Reputation: 383
When I run this command, I get 2 topics. I know I created the test topic but I see an additional topic called "__consumer_offsets". From the name it implies that it is related to consumer offsets, but how is it being used?
$ bin/kafka-topics.sh --list --zookeeper localhost:2181
__consumer_offsets
test
$ bin/kafka-topics.sh --describe --zookeeper localhost:2181
Topic:__consumer_offsets PartitionCount:50 ReplicationFactor:1 Configs:segment.bytes=104857600,cleanup.policy=compact,compression.type=producer
Topic: __consumer_offsets Partition: 0 Leader: 0 Replicas: 0 Isr: 0
Topic: __consumer_offsets Partition: 1 Leader: 0 Replicas: 0 Isr: 0
*
*
*
Topic: __consumer_offsets Partition: 48 Leader: 0 Replicas: 0 Isr: 0
Topic: __consumer_offsets Partition: 49 Leader: 0 Replicas: 0 Isr: 0
This is happening in Kafka 1.1.0 and why there are 50 partitions. Also looking for a way to disable this because every time I try to run "describe" the topics, first it prints the 50 partitions of the __consumer_offsets and then prints my topics.
Upvotes: 4
Views: 8267
Reputation: 346
In initial versions of Kafka, offset was being managed at zookeeper, but Kafka has continuously evolved over the time introducing lot of new features. Now Kafka manages the offset in an internal/system level topic i.e. __consumer_offsets.
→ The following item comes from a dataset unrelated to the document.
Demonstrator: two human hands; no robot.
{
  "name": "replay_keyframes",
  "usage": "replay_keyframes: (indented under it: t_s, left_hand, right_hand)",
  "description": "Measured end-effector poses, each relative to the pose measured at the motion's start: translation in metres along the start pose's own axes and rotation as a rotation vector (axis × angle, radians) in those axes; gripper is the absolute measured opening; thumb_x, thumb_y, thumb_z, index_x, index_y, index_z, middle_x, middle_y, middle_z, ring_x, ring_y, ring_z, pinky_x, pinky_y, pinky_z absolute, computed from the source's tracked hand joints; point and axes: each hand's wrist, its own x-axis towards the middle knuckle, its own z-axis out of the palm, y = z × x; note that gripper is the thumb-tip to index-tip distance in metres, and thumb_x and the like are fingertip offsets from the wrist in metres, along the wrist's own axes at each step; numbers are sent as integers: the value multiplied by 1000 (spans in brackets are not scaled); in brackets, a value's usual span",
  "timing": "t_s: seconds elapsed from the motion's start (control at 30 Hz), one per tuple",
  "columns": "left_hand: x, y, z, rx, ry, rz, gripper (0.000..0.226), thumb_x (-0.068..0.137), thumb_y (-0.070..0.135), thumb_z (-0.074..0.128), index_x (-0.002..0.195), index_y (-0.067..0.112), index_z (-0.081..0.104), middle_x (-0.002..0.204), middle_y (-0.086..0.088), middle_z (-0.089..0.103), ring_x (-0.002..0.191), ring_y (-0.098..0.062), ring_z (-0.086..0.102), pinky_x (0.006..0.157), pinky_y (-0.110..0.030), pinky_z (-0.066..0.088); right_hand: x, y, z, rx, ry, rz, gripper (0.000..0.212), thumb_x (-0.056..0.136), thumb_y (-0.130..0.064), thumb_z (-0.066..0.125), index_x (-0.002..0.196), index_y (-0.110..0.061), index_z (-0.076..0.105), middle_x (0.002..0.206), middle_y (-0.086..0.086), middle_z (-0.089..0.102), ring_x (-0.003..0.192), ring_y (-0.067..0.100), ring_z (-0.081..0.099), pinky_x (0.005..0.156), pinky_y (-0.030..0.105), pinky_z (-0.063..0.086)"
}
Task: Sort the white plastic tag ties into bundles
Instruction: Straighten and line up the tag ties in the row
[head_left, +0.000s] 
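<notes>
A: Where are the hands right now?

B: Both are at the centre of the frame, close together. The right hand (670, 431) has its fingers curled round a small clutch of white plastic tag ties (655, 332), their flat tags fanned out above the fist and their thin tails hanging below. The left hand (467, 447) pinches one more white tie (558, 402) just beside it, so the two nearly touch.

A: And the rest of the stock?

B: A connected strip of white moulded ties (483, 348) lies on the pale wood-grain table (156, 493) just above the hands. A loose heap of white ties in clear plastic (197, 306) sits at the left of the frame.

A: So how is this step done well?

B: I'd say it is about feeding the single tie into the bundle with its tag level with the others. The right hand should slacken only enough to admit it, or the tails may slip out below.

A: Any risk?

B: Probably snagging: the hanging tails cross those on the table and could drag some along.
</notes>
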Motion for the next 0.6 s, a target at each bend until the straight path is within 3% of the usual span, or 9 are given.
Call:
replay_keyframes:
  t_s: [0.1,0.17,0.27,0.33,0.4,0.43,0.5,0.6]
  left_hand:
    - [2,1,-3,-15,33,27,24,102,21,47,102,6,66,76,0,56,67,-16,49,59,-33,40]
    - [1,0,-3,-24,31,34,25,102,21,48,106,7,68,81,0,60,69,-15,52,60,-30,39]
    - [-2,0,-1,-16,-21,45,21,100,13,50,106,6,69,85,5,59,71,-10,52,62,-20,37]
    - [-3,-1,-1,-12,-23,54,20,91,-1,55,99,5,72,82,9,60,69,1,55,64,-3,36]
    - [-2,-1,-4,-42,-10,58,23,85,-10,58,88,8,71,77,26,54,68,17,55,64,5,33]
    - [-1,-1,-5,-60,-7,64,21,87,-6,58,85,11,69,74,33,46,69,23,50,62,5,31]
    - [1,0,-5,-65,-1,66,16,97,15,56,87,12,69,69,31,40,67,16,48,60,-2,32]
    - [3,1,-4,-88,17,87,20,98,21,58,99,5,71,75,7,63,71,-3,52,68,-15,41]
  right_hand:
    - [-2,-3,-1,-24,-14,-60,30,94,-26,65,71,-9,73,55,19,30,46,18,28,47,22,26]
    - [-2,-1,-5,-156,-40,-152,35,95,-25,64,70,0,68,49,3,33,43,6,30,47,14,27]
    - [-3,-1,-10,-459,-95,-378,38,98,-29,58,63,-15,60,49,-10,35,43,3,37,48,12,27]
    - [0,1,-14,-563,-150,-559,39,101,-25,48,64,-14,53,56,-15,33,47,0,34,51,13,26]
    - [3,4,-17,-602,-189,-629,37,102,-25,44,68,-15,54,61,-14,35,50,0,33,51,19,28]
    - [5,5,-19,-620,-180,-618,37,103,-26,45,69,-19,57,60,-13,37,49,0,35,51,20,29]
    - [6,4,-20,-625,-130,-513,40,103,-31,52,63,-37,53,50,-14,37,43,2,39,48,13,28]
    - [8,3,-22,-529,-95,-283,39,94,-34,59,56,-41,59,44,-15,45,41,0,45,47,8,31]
Whenever you create a topic without specifying the number of partitions explicitly , Kafka ends up creating 50 partitions by default for that topic. Same implies to the topic __consumer_offsets.
Upvotes: 5
Reputation: 296
The topic __consumer_offsets
is used by consumers to store the offsets of message that's they read. It enable recovery when a consumer restart it will read the last position that it consume before the it went down et processing the next offset.
@cricket_007 was right, you can have duplicate by default in Kafka, it's the at least once semantics that's used.
Upvotes: 2
Reputation: 10213
consumers store the last consumed message offset id in kafka topic __consumer_offsets
based on the consumer group id.
This enables different consumers(obviously with different consumer id) to process the next message after the last consumed message and avoid duplicate message processing.
Upvotes: 2